Intro to Marketing- Thoughts on placement and supply chain.

http://business.time.com/2013/04/09/the-trouble-lurking-on-walmarts-empty-shelves/

This article explains what happens when supply chain isn’t running efficiently. I was originally trying to investigate if Walmart’s habit of rearranging their stores has to do with product placement, but I found this instead. It seemed more interesting, and the only resource I found on store rearranging was that “so you buy more things”.

The article goes on to say that Walmart’s shelves are having empty spaces because they cut hours for employees- leading to too much work for too few people. This means that the employees can’t stock the shelves efficiently. If product isn’t out for people to buy, it’s not going to sell. Even if the economy has everyone cutting back, it’s not going to be good for a retailer if they can’t sell products.

This does actually factor into product placement as the products aren’t being placed.

http://www.investopedia.com/terms/p/product-placement.asp

I also found a different kind of product placement. In media, an item with a clear brand could be placed as part of a company’s marketing plan. It would make sense for the company to pay a movie production team to include their product even for a little while.

The article mentions the James Bond movies. It’s easy to see how much publicity Aston Martin gets for having James Bond drive their cars in every movie. Another example would probably be the amount of Superman merchandise in Seinfeld.  Yet another example of product placement would be the fact that when youtubers mention that they like products, companies may send them samples to keep them talking. Animator Lindsay Small was given Pretzel Crisps after talking with the company’s social media team on twitter. She then made a video about the Pretzel Crisps coming in the mail- further building publicity for the brand (unfortunately I can’t find that video).
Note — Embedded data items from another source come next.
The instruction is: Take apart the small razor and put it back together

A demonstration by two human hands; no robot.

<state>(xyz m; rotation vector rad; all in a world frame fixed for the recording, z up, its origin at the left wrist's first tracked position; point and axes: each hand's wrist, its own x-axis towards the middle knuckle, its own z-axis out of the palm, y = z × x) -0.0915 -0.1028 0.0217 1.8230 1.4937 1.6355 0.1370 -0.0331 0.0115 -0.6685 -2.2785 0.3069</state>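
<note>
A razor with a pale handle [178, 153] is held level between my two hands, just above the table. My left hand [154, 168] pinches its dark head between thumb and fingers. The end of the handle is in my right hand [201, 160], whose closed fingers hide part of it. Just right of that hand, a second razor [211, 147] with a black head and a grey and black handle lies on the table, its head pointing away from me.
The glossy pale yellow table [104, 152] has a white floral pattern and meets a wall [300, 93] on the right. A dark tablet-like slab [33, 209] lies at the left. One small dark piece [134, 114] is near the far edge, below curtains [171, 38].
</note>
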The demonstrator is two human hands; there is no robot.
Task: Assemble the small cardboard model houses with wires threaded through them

I didn’t know too much about supply chain management, so I decided to research that a little more. I found this infographic about supply chain facts.

http://cerasis.com/2015/01/16/supply-chain-facts/

This infographic shows stats on everything from drones to free shipping wait times, sustainability, online retail, and number of truckers out on the road.

I remember the class discussion covering the logistics side of supply chain. With the infographic’s stat projection, the shortage of truck drivers is going to grow to a massive problem. If there aren’t enough drivers to transport the products, then the products aren’t going to get to the store. I don’t know if this is counting trucks that ship online purchases or not, but either way prices could go up as demand could start to vastly exceed the possible supply.Companies will have to pick up this slack as soon as possible, as you can’t sell products that are still back at the warehouse or distributing center.